Ma l’espediente scenografico più magico e fantasioso dello spettacolo rimane l’ascensore di cristallo, che si dondola a mezz’aria sul pubblico in una danza volante mozzafiato.
Se, quindi, le tecniche sceniche di Charlie e la Fabbrica di Cioccolato risultano sorprendenti ed inaspettate, la cura per quanto riguarda la complessità dei testi musicali appare meno elaborata. Resta tuttavia da sottolineare la bravura e l’efficacia della band che accompagna live gli attori: precisa, equilibrata, armoniosa.
Sulle note e sulle parole prendono vita i corpi dei ballerini, che si trovano soprattutto tra gli stessi interpreti, tra cui Simone Ragozzino o Marta Melchiorre. L’obiettivo è creare una dinamica tra il fantastico e lo stravagante, come le scene degli Umpa Lumpa, o inscenare atteggiamenti, vizi e reazioni dei personaggi che si esprimono attraverso passi di danza in modo del tutto originale.
Alcuni inserimenti testuali e contestuali sono volutamente riferiti alla nostra realtà, per poterci trascinare ed immedesimare profondamente nello spettacolo, riconoscendo quanti punti di contatto vi siano tra essa e il romanzo.
La propensione a presentare i ragazzi viziati come caricature della società d’oggi, ossessionata dai social media, da un ego spropositato, dall’indifferenza e dalla passività intesa come inattività, dalla trasgressione senza sapere in favore di cosa si trasgredisce, sono tutti elementi che inducono alla riflessione su un mondo che, dall’epoca moderna, è forzatamente alterato in favore di un grigio e nebbioso individualismo, spento e improduttivo.
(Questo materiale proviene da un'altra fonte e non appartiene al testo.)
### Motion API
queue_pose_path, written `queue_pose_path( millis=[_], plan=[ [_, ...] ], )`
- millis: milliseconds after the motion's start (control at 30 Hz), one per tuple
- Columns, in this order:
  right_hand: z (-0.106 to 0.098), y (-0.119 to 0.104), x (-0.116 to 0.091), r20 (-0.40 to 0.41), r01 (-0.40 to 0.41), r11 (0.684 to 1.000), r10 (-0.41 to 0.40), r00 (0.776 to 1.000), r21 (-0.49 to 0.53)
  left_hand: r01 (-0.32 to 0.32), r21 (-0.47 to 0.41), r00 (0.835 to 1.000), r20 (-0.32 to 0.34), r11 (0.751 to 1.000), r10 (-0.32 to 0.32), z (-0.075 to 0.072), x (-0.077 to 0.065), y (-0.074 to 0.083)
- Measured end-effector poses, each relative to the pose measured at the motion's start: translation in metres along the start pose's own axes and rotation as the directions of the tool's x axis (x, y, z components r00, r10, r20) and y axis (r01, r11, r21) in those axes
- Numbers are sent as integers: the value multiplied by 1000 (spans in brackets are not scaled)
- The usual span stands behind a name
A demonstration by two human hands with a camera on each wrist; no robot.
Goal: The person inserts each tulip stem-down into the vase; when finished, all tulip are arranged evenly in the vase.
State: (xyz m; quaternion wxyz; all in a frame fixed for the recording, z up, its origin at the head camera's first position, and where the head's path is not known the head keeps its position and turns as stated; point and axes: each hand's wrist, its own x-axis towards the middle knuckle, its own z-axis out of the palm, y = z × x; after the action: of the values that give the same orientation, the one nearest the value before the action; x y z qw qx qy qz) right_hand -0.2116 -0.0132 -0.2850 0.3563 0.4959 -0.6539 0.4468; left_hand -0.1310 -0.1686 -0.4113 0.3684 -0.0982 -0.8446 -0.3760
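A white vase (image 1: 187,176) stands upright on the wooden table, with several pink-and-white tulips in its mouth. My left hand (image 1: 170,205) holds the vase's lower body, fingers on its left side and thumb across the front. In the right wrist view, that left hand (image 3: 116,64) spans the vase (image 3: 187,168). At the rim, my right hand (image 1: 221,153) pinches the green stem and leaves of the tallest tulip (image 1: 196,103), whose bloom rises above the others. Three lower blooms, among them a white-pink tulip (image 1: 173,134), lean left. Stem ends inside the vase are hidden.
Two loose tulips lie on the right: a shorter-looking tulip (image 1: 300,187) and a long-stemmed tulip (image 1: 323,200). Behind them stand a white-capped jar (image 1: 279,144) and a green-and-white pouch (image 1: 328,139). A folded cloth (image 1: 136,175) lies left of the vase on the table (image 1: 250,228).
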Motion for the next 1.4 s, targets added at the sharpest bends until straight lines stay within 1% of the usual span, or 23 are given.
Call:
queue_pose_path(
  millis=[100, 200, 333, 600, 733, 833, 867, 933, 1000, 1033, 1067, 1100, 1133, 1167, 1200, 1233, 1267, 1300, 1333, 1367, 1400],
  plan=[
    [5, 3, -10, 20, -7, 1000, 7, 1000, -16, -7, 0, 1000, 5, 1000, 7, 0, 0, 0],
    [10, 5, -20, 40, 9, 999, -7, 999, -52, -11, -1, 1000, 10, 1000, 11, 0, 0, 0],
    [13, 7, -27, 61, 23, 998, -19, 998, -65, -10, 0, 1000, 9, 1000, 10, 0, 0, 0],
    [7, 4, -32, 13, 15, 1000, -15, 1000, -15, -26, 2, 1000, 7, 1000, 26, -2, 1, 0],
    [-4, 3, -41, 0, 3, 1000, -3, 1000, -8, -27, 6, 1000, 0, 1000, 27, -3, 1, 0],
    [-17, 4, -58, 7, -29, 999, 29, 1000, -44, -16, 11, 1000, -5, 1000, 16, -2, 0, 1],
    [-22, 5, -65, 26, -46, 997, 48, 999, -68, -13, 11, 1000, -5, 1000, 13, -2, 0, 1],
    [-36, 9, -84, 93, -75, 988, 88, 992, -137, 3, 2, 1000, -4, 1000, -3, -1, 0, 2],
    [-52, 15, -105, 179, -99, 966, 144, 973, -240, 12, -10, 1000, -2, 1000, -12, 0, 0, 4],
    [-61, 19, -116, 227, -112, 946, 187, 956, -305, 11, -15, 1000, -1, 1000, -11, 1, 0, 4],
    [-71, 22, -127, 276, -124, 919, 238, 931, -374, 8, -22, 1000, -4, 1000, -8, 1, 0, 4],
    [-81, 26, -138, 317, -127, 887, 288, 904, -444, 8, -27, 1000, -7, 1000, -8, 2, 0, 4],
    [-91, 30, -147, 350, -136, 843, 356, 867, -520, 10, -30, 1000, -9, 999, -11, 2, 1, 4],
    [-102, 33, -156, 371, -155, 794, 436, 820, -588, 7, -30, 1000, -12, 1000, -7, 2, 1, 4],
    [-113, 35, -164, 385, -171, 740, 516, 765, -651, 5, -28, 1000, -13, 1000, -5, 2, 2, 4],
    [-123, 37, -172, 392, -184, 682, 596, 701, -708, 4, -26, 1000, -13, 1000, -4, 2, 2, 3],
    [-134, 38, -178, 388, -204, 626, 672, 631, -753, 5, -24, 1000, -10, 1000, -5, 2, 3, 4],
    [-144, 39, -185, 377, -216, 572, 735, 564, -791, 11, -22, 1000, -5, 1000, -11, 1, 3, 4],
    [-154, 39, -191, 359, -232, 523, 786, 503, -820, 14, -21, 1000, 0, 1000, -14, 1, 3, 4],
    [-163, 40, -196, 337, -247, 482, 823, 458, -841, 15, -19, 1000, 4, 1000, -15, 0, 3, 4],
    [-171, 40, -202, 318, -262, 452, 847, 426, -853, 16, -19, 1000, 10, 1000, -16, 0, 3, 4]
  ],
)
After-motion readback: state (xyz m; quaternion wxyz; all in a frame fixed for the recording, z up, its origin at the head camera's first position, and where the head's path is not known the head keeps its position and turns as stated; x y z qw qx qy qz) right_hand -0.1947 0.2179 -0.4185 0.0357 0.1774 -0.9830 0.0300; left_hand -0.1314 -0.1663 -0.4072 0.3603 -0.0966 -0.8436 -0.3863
Charlie e la Fabbrica di cioccolato vuole riportare, almeno nella finzione dell’incantato mondo del teatro, una realtà che sfiori l’irreale. Il cioccolato ed i dolci assumono qui il valore metaforico del sogno, dell’impossibile che può realizzarsi, o che può rimanere una semplice fantasia della quale necessitiamo per sentirci davvero umani.
E’ il tentativo di spingere una generazione ormai stanca a convincersi di non smettere mai di sognare, perché i sogni portano sul sentiero della creatività, unica arma sana, intoccabile ed inattaccabile che possediamo per difenderci da quelle vesti che ci vengono imposte, ma che possiamo decidere non appartenerci.
Il fatto che i cinque ospiti della fabbrica siano affiancati da uno dei loro genitori durante la visita o, nel caso di Charlie, dal nonno, è fondamentale per comprendere davvero appieno il messaggio di questo racconto maliardo: i sogni non hanno età e solo chi continua a volare con lo spirito non si abbandonerà mai alla nuda e insipida noia.
Ciò che più releghiamo nei ricordi dell’infanzia e tacciamo come falso, inutile, ed irreale si rivela come l’unica chiave della porta per un’esistenza reale, piena e libera: l’immaginazione.